To me, this explained my distinctions—how I could have Mom’s hazel eyes and Dad’s height without inhering their gift of being successful. Like them, I was sensitive and curious. Unlike them, I had asthma and an inability to think linearly.
These traits would die with me, but now my body would live out my best intentions.
Even if no one claimed me, NYU would transfer me to Hart Island. Just off of the east coast of the Bronx, the island is the largest tax-funded cemetery in the world. More than one million dead are buried there. I would never be alone.
Filled with new conviction, I spoke about death to close friends. My pal Tim, a no-nonsense Brit, loved my description of Dr. Rosenfeld and thought the lab sounded like a nice place.
“Aren’t you scared?” a colleague asked. “Do you know what they’re going to do to you?” I did. When I mentioned my investigations to first dates, I measured their reactions. If the guy was disgusted, I didn’t want to see him again, fearing he was in denial of an inevitable event. One, a radiologist, had his own near death experience. I loved that we could talk so openly about what he saw and felt. We never went out again, not because of our conversation, but because I thought he had a creepy interest in birds.

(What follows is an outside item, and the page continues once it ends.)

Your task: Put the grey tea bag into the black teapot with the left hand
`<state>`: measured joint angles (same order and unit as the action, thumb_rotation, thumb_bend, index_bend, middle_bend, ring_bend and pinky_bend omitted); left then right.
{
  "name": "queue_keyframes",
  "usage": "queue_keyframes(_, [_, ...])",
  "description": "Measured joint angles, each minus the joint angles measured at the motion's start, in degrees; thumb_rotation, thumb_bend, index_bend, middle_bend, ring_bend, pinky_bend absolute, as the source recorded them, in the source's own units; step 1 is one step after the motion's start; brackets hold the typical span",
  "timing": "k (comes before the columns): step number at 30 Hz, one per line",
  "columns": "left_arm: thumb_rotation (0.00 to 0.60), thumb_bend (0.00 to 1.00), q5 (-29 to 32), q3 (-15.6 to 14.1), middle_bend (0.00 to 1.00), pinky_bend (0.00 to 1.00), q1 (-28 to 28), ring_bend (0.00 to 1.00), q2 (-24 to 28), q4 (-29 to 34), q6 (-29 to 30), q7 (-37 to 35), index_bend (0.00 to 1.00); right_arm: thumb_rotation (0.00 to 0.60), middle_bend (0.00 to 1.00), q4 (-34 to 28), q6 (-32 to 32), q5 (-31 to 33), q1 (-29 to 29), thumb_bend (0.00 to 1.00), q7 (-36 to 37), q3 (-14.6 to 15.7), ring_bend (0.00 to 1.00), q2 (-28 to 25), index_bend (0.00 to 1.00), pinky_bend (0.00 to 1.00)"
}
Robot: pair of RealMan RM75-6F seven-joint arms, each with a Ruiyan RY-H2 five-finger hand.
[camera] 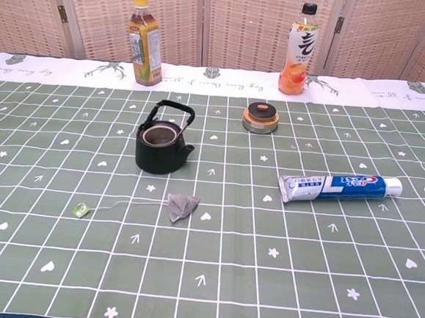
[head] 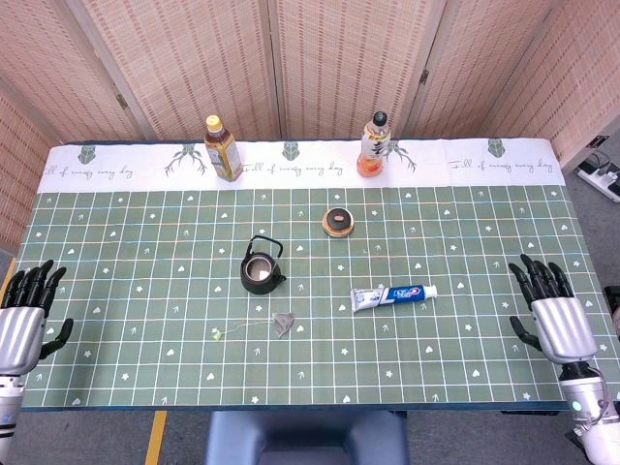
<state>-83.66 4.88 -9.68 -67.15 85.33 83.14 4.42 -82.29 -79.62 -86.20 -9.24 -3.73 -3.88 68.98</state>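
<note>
We're seeing the left hand (head: 24, 320) resting at the table's (head: 116, 368) near-left edge, fingers spread apart and holding nothing. The right hand (head: 554, 315) is sitting at the opposite near edge, likewise released w/ fingers apart (neither hand is showing in the chest view).

The grey tea bag (camera: 182, 206) is lying flat on the green grid cloth, well to the right of the left hand and slightly farther out, approx. midway btwn the two hands. Its string is trailing back toward the left hand, ending in a small green tag (camera: 81, 210). The black teapot (camera: 162, 146) is standing upright just beyond the tea bag, handle up, lid off; the lid (camera: 260, 118) is lying farther out, toward the right-hand side. A toothpaste tube (camera: 340, 188) is lying btwn the tea bag and the right hand. Two drink bottles (camera: 145, 41) (camera: 300, 49) are standing at the far edge.
</note>
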Motion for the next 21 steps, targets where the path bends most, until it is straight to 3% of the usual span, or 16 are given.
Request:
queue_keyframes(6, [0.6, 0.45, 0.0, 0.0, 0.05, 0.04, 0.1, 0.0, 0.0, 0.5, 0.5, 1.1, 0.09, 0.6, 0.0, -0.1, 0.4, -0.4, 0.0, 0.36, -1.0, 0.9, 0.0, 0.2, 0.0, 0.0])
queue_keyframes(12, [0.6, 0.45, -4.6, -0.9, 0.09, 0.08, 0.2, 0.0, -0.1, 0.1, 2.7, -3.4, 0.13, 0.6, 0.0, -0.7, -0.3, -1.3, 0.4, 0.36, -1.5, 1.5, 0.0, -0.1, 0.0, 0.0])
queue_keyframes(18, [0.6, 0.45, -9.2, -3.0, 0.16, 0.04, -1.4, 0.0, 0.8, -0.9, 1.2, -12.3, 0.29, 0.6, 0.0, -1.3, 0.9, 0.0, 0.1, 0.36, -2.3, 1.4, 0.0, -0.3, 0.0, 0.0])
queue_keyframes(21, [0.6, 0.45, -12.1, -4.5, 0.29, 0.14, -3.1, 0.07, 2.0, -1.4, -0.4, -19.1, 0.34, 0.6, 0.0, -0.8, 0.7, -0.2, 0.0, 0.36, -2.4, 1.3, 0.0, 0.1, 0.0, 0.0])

In November, Dr. Rosenfeld invited me to a cadaver memorial at the medical school. When I arrived at the auditorium, the president of the class of 2017 asked if I was a family member. A handsome young man with sensitive eyes, he offered me a boutonnière.

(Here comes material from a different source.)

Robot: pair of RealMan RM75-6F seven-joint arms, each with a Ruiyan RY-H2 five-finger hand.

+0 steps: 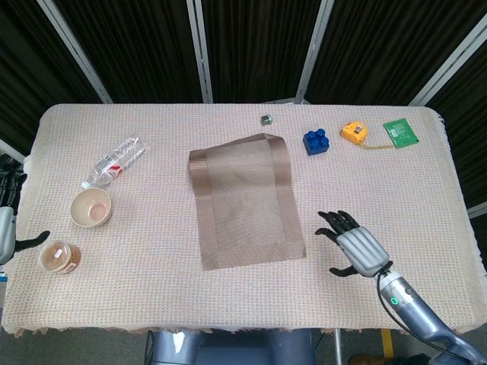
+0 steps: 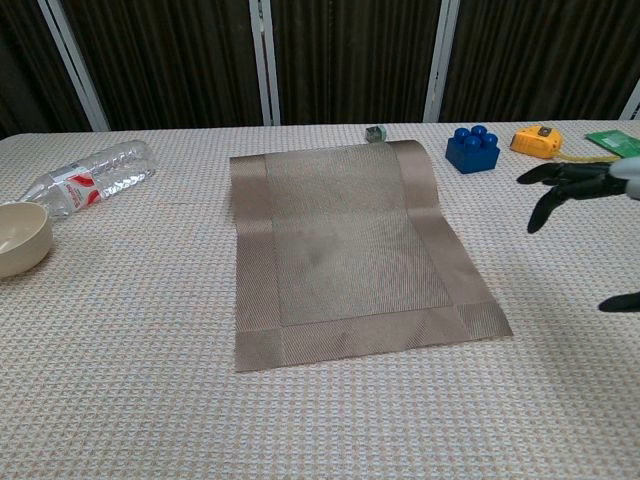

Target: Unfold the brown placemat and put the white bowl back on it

“Actually, I’m a future body,” I told him, waving away the purple flower.
“Really?” a classmate said. “I admire you. I could never do that.”
A female student guided me to the buffet table where I saw Dr. Rosenfeld, whom I now called “Mel.”
“Mel!” I said hugging him. “We got to stop meeting like this.”
Inside the auditorium, the class president gave the opening remarks. He described his respect for his ”lady,” how as he cut into her external carotid artery, he and fellow students talked about their futures. What kind of medicine were they going into? Would they have kids? He mentioned months and years of doubt, when he and classmates took their first courses and wondered if they could do it. Now, they were a month away from becoming doctors, I was proud of these strangers, to whom I felt connected. They could have been my biological children.
Other students mentioned how protective they felt about their bodies, how defensive they became if anyone said an unkind word. One student read a poem he had written, comparing the lab to heaven. Another played the piano. When it was time for family members to speak, the word I kept hearing was “grateful.”
Afterward, I called my British pal Tim and told him about my research. “They had a funeral for the bodies?” Tim asked. “That’s wonderful. I would like your anatomy guy’s number.” I wrote Dr. Rosenfeld to thank him and mention my new recruit. Making plans for death wasn’t morbid. It was helping me make sense of my life.